__What this task involves__
In the records below, find the line holding "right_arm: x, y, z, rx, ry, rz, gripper" and the line holding "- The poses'". Set down both, with every line between them, exactly.

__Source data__
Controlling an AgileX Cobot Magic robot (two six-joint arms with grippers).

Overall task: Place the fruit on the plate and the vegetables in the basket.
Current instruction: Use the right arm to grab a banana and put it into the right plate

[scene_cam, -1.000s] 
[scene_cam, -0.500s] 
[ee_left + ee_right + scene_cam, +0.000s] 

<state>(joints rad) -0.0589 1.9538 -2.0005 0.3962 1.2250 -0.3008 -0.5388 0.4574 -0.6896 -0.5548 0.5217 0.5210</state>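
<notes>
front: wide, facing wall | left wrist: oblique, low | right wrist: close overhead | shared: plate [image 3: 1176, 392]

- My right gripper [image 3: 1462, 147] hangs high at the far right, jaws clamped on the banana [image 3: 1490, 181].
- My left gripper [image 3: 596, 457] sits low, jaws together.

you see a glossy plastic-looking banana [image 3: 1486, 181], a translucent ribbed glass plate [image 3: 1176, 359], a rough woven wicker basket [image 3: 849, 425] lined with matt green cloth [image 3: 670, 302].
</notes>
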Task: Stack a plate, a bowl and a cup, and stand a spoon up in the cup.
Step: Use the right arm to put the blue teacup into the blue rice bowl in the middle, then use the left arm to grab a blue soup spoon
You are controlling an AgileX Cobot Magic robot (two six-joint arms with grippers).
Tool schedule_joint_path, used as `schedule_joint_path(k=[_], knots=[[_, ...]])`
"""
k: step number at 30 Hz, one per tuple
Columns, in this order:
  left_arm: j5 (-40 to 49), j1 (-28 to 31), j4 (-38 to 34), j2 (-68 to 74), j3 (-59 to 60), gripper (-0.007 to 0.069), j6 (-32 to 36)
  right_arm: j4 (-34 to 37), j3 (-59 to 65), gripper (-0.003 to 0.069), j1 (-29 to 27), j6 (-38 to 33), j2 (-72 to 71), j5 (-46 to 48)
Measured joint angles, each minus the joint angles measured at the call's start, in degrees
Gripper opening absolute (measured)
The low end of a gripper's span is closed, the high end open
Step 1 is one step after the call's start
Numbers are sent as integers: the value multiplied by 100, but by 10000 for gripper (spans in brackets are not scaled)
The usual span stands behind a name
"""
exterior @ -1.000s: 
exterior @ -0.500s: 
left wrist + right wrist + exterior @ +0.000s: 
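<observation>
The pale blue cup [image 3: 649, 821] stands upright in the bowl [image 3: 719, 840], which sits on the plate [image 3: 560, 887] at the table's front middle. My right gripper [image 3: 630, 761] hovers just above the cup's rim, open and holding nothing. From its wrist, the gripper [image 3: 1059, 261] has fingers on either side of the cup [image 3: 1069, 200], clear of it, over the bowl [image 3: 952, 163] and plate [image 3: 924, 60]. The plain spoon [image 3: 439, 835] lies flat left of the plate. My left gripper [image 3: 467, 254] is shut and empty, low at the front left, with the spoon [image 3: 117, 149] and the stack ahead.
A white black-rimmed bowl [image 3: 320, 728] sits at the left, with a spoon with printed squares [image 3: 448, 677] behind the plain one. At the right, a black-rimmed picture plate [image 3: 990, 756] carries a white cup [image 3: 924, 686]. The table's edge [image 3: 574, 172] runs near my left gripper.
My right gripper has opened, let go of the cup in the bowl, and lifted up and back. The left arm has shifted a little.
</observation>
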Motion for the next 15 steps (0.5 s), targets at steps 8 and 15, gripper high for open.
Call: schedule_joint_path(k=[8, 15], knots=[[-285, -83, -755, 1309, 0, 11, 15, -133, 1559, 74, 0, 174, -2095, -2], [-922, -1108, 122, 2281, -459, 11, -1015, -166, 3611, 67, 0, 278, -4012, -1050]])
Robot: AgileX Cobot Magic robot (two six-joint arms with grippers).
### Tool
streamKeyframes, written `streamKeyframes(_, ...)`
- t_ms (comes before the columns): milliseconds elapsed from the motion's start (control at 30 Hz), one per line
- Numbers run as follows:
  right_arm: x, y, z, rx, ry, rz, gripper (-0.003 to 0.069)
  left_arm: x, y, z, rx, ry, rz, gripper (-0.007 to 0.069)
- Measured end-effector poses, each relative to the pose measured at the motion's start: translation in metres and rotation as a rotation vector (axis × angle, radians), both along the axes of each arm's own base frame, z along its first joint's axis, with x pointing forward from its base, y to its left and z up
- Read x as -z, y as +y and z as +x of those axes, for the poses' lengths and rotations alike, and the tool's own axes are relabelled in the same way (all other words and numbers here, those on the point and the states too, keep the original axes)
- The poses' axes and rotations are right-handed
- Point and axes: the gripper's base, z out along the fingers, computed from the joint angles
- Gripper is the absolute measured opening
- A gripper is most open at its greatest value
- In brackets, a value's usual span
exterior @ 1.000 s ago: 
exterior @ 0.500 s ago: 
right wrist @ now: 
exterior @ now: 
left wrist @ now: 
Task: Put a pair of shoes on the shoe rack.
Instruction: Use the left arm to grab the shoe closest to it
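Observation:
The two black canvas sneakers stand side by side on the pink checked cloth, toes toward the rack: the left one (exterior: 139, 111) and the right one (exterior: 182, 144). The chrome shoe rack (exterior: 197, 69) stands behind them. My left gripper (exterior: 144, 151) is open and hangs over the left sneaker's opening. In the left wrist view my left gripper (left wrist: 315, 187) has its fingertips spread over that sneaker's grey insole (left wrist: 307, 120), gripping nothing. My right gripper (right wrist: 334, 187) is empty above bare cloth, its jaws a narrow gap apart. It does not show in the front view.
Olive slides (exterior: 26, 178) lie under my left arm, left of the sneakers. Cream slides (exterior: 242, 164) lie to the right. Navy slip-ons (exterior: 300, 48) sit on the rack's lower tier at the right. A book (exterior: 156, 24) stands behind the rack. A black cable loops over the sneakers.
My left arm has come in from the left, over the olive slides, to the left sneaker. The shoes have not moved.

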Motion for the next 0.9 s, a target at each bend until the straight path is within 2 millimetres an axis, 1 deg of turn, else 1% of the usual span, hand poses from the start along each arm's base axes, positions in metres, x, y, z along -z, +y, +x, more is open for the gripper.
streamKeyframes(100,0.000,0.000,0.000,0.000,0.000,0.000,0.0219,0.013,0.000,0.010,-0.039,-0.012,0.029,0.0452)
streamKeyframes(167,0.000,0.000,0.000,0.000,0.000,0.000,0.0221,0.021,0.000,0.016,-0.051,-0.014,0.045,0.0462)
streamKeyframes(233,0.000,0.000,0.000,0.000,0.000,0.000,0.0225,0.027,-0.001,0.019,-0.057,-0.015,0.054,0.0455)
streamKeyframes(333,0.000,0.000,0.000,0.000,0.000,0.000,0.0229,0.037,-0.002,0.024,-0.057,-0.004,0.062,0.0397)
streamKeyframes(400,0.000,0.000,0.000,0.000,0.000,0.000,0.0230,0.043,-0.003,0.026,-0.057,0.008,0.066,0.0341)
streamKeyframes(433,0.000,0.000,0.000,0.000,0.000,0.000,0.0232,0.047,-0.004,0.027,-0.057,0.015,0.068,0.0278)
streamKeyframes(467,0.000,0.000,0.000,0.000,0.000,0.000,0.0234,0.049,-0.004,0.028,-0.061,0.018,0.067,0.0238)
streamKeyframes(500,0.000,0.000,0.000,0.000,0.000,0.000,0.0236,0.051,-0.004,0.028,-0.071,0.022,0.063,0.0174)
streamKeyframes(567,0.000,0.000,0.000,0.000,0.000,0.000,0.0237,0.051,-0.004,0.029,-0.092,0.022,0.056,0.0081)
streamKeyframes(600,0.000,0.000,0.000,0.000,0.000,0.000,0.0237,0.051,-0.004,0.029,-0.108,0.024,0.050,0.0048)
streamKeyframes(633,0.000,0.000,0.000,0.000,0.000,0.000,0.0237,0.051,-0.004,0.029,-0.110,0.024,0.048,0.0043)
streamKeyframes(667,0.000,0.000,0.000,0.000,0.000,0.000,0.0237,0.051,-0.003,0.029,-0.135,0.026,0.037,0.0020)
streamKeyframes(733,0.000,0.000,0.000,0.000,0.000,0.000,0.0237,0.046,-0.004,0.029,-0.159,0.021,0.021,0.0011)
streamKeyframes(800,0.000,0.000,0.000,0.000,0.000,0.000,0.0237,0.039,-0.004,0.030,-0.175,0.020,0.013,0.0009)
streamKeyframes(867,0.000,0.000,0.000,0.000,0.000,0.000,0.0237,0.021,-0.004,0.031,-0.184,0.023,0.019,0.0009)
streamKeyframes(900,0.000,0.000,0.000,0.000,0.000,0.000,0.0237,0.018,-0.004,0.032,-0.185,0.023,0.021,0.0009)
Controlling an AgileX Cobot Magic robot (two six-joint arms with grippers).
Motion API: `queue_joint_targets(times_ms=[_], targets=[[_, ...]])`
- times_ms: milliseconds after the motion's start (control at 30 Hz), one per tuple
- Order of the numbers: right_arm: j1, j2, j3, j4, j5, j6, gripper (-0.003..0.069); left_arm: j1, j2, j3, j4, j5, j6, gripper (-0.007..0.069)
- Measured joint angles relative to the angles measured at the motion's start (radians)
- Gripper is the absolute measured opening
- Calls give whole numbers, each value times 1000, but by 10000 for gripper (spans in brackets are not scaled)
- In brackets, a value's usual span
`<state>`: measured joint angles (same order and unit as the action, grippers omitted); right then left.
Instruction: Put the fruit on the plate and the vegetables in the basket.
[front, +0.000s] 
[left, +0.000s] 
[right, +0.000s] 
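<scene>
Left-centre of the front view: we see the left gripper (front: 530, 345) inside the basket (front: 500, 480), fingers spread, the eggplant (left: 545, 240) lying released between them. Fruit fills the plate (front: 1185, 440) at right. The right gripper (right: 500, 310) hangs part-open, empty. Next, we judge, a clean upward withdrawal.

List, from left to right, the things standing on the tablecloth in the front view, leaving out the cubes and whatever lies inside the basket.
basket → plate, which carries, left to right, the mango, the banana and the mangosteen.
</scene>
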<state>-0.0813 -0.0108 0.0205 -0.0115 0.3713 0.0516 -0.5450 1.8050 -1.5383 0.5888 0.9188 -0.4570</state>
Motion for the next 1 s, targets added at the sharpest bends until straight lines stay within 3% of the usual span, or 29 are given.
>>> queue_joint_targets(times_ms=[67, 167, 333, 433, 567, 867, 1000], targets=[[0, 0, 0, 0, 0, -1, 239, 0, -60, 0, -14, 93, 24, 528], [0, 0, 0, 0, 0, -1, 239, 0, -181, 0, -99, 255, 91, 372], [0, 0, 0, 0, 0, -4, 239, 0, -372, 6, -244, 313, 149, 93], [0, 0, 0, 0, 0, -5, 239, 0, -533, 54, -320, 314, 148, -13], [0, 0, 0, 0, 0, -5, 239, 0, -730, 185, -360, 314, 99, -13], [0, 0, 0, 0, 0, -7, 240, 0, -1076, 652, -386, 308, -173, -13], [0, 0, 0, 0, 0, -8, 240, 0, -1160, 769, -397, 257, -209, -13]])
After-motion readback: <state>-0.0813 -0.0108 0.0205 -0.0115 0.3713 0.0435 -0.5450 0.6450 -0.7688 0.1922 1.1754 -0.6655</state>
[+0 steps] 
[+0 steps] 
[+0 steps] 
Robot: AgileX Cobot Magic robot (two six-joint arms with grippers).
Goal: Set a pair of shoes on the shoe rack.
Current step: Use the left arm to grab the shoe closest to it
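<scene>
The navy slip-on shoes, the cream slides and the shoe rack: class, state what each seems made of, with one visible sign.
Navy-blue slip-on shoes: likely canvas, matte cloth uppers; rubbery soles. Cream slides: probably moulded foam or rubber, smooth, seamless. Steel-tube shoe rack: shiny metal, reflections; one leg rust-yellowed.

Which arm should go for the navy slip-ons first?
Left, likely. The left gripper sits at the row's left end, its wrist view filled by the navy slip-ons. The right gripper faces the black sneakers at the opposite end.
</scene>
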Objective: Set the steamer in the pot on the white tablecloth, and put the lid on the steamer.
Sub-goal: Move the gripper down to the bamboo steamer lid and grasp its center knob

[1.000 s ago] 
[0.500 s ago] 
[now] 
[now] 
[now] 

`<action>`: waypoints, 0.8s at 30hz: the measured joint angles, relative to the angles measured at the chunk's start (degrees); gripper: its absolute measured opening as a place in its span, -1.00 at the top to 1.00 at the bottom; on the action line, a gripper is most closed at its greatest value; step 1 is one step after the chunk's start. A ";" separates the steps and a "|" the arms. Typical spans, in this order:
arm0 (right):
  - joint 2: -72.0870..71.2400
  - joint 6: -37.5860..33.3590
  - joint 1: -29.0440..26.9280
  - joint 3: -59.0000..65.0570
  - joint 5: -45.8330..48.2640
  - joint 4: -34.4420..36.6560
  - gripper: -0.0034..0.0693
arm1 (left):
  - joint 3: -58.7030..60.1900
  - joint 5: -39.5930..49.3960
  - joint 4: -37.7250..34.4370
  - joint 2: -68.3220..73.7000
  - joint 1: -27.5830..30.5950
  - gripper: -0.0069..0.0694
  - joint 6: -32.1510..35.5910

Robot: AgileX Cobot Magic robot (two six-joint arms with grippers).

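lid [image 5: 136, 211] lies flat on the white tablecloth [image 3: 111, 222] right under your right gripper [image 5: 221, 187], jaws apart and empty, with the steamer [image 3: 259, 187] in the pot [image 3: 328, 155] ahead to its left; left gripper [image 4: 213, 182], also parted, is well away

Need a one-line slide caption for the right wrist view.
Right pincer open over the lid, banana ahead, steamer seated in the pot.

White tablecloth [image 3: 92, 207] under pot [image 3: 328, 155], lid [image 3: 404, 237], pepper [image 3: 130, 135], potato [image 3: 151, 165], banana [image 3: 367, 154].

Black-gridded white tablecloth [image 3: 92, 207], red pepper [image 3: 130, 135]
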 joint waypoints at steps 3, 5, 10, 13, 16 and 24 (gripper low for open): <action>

__Output of the exercise__
  right_arm: x, y, z, rx, ry, rz, gripper (-0.003 to 0.069)
  left_arm: x, y, z, rx, ry, rz, gripper (-0.007 to 0.069)
- Measured end-effector poses, each relative to the pose measured at the motion's start: translation in metres and rotation as a rotation vector (axis × angle, radians), both along the axes of each arm's own base frame, z along its first joint's axis, with x pointing forward from its base, y to its left and z up
- Read x as -z, y as +y and z as +x of those axes, for the poses' lengths and rotations alike, and the tool's own axes are relabelled in the same way (all other words and numbers here, those on the point and the states too, keep the original axes)
- The poses' axes and rotations are right-handed

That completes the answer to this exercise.